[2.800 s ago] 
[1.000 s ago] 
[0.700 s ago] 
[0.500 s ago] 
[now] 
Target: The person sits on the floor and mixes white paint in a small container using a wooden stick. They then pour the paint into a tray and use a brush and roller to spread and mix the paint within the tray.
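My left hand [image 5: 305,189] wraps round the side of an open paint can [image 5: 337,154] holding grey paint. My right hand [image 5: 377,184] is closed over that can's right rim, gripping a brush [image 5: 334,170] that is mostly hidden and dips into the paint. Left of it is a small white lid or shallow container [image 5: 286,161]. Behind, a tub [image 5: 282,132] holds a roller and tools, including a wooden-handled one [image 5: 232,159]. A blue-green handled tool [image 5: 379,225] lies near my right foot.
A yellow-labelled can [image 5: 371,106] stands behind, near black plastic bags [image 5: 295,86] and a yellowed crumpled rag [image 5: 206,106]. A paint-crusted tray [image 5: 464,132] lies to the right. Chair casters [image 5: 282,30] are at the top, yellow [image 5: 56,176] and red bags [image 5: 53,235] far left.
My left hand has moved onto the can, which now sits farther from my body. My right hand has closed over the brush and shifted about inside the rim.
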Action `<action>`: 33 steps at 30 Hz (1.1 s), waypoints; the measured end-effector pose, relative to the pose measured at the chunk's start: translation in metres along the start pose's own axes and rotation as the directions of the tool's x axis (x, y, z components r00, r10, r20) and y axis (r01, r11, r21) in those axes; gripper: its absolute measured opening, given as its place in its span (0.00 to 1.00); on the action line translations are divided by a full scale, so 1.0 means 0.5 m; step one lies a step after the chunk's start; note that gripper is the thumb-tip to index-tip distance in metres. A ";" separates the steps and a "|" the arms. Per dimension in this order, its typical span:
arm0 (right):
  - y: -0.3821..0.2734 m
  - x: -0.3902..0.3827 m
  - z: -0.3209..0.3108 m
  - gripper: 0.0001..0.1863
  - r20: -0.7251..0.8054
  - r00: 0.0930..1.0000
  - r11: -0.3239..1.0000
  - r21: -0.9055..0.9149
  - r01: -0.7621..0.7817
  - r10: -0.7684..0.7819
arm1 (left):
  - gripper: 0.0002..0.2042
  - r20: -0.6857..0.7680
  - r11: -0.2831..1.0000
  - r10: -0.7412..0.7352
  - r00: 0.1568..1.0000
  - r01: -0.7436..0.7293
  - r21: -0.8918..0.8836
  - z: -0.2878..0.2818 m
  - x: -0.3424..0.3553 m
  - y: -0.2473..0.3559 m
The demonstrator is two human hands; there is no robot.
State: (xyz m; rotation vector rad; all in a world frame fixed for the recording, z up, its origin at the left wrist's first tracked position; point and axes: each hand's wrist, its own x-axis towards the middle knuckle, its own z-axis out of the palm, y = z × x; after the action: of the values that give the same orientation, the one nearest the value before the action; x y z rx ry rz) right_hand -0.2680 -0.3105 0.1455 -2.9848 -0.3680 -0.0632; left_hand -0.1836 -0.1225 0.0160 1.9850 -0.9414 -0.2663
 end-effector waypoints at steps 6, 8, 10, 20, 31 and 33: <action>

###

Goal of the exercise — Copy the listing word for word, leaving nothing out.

The completed task —
[2.800 s ago] 
[1.000 s ago] 
[0.700 s ago] 
[0.500 s ago] 
[now] 
Target: The person sits on the floor and mixes white paint in a small container using a wooden stick. They then pour the paint into a tray and use a brush and roller to spread and mix the paint within the tray.
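My left hand [image 5: 305,189] wraps round the side of an open paint can [image 5: 337,154] holding grey paint. My right hand [image 5: 377,184] is closed over that can's right rim, gripping a brush [image 5: 334,170] that is mostly hidden and dips into the paint. Left of it is a small white lid or shallow container [image 5: 286,161]. Behind, a tub [image 5: 282,132] holds a roller and tools, including a wooden-handled one [image 5: 232,159]. A blue-green handled tool [image 5: 379,225] lies near my right foot.
A yellow-labelled can [image 5: 371,106] stands behind, near black plastic bags [image 5: 295,86] and a yellowed crumpled rag [image 5: 206,106]. A paint-crusted tray [image 5: 464,132] lies to the right. Chair casters [image 5: 282,30] are at the top, yellow [image 5: 56,176] and red bags [image 5: 53,235] far left.
My left hand has moved onto the can, which now sits farther from my body. My right hand has closed over the brush and shifted about inside the rim.
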Action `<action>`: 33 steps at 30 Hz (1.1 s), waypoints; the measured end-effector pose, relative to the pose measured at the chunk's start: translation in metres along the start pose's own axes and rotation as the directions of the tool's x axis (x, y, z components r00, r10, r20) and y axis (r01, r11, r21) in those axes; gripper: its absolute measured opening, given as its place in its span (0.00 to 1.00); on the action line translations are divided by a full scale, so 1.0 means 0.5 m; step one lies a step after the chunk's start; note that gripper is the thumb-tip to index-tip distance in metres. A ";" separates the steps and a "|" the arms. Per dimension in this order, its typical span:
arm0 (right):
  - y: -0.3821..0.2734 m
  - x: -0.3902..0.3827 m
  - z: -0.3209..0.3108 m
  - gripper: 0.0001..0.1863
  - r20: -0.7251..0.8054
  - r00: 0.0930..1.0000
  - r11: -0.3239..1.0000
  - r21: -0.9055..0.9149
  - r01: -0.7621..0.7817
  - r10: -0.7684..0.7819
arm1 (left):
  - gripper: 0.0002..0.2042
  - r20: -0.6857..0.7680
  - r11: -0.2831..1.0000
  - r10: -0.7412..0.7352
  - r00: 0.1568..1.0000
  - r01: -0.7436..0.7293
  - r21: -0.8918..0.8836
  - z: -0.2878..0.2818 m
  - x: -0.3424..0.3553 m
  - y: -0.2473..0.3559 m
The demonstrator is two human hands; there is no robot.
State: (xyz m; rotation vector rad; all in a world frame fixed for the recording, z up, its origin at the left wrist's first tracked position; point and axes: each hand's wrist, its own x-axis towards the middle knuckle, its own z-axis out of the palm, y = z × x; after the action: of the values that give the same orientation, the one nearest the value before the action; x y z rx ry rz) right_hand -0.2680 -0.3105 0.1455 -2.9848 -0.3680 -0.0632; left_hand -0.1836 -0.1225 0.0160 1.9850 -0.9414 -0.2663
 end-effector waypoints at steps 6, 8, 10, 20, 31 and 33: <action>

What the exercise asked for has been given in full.